ASSIGNMENT ▸ The entries below contain a line with "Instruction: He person" and a line with "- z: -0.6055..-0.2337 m". Quote exactly those two lines and all lines between them.

INFORMATION PROVIDED ▸
'''
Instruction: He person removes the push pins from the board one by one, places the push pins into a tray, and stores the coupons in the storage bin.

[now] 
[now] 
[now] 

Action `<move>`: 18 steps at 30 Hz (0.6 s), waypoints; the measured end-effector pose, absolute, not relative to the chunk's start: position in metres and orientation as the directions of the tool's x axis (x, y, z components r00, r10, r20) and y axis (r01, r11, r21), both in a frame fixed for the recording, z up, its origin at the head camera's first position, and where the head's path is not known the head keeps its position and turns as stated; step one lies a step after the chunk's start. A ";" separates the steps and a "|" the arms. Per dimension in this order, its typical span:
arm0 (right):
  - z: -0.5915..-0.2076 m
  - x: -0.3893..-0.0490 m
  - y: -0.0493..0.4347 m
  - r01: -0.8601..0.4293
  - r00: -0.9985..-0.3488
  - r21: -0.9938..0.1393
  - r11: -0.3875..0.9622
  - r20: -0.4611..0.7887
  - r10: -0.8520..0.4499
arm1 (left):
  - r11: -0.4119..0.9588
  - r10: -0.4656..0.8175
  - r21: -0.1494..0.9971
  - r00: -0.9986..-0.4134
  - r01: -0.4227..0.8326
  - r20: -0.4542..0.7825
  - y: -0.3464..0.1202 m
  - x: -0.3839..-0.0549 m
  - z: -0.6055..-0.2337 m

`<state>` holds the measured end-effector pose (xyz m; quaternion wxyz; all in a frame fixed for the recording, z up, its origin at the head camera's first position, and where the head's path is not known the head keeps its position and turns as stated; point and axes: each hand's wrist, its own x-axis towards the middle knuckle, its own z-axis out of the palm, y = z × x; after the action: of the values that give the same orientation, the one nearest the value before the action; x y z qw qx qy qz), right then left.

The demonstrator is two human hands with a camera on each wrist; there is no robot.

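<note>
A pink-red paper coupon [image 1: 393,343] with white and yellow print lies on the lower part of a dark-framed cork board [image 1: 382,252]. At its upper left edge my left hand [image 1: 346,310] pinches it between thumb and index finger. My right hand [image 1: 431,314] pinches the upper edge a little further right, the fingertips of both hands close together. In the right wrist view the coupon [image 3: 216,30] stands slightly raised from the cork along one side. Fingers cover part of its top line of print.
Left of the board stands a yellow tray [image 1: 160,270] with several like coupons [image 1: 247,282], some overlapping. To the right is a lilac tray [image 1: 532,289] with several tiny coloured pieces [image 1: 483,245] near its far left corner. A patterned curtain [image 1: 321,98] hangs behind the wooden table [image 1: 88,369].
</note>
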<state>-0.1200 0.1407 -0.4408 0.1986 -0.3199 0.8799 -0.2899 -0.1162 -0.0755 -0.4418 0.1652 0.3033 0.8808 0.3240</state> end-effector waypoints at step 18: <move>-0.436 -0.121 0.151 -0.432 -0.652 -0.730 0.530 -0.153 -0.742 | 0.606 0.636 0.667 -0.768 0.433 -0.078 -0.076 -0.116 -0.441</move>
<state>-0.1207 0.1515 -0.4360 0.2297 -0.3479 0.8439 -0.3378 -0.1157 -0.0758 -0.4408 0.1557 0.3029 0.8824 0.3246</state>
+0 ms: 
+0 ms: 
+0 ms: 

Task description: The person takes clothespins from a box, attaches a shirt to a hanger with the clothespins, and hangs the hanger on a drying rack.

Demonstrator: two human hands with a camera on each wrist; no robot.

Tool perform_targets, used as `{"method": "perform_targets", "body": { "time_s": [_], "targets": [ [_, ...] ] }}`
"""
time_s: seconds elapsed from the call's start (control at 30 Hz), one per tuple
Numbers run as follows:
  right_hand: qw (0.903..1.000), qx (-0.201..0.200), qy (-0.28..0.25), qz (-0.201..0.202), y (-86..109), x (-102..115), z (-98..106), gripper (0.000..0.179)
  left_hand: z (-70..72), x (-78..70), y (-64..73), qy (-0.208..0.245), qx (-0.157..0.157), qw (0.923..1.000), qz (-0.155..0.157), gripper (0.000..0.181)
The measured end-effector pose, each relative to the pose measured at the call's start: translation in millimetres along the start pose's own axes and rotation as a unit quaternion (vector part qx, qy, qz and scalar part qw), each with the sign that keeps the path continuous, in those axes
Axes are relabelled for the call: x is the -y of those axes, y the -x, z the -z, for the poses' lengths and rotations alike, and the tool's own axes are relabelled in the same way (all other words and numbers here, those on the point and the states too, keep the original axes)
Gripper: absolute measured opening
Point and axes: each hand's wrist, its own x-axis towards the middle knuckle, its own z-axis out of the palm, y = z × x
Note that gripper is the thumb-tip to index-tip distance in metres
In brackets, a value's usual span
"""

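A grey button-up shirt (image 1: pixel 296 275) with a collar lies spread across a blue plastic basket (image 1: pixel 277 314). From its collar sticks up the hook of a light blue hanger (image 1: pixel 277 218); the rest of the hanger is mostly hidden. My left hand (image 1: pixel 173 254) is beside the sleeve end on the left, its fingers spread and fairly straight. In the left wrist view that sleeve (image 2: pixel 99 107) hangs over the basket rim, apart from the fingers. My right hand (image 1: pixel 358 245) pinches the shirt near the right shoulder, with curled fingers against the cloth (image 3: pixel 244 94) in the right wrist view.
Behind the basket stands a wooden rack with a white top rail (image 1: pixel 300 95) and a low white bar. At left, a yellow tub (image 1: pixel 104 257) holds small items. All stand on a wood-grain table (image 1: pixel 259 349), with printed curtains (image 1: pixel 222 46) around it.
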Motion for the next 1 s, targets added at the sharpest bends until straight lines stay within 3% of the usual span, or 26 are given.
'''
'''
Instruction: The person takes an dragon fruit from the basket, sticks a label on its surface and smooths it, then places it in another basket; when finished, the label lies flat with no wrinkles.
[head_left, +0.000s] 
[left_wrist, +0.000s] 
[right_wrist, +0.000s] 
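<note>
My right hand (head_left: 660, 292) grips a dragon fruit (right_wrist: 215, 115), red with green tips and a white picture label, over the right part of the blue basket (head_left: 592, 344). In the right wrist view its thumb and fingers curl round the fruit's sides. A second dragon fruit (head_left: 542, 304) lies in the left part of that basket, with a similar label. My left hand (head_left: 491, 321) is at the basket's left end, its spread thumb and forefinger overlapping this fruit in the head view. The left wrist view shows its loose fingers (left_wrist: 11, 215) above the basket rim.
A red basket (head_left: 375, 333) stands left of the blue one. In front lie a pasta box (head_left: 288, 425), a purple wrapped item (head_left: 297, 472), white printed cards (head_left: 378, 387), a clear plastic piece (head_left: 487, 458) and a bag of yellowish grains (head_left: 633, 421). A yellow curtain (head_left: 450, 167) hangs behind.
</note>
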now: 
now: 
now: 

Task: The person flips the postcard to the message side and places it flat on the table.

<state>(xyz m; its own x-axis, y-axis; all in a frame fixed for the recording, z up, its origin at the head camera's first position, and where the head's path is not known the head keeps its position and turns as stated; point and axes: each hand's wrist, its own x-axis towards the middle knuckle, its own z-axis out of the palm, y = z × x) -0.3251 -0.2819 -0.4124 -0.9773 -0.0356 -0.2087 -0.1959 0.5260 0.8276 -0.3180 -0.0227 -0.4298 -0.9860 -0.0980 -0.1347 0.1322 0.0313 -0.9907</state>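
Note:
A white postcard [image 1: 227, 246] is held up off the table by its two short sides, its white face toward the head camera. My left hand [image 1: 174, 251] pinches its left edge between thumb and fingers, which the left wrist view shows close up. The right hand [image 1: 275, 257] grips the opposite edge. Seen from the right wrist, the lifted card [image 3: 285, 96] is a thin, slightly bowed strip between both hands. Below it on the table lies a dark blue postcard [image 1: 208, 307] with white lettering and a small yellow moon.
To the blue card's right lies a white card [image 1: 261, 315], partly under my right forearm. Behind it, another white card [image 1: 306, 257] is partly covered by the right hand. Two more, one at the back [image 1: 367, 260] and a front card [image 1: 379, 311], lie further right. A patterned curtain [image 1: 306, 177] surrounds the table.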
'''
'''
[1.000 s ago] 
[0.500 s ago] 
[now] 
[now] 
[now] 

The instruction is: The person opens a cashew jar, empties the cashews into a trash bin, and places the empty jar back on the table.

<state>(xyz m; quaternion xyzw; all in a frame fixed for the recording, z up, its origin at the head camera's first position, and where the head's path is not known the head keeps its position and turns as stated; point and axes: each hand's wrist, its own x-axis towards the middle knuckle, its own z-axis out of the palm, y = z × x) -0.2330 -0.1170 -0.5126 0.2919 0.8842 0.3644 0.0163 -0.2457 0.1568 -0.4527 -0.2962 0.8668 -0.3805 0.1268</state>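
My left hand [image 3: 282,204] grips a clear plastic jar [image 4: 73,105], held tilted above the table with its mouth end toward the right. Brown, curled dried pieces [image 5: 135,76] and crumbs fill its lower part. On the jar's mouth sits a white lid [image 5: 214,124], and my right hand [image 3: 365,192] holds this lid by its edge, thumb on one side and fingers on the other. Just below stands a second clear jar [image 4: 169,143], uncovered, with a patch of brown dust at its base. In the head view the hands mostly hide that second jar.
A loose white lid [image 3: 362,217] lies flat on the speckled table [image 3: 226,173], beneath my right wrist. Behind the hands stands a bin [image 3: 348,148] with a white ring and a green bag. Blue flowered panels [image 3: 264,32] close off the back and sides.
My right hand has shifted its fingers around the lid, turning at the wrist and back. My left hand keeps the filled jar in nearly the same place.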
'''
ANSWER SPACE ▸
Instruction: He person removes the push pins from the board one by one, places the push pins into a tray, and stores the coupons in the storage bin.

[now] 
[now] 
[now] 

Action `<move>`: 18 steps at 30 Hz (0.6 s), waypoints; the measured end-effector pose, absolute, not relative to the chunk's start: position in metres and orientation as the directions of the tool's x axis (x, y, z components r00, r10, r20) and y axis (r01, r11, r21), both in a frame fixed for the recording, z up, its origin at the head camera's first position, and where the head's path is not known the head keeps its position and turns as stated; step one lies a step after the chunk's start. A ";" separates the steps and a "|" the arms. Per dimension in this order, its typical span:
arm0 (right):
  - z: -0.5915..-0.2076 m
  - x: -0.3893..-0.0490 m
  - y: -0.0493..0.4347 m
  - r01: -0.8601..0.4293
  - r00: -0.9985..-0.3488
  - r21: -0.9938..0.1393
  - r11: -0.3875..0.9622
  - r20: -0.4611..0.7887
  - r10: -0.8520..0.4499
arm1 (left):
  - r11: -0.4119..0.9588
  - r10: -0.4656..0.8175
  - r21: -0.1494..0.9971
  - r00: -0.9986..-0.4134
  - r01: -0.4227..0.8326
  - r20: -0.4542..0.7825
  - y: -0.3464..0.1202 m
  - x: -0.3839..-0.0549 m
  - z: -0.6055..-0.2337 m

This exercise has been fully answered.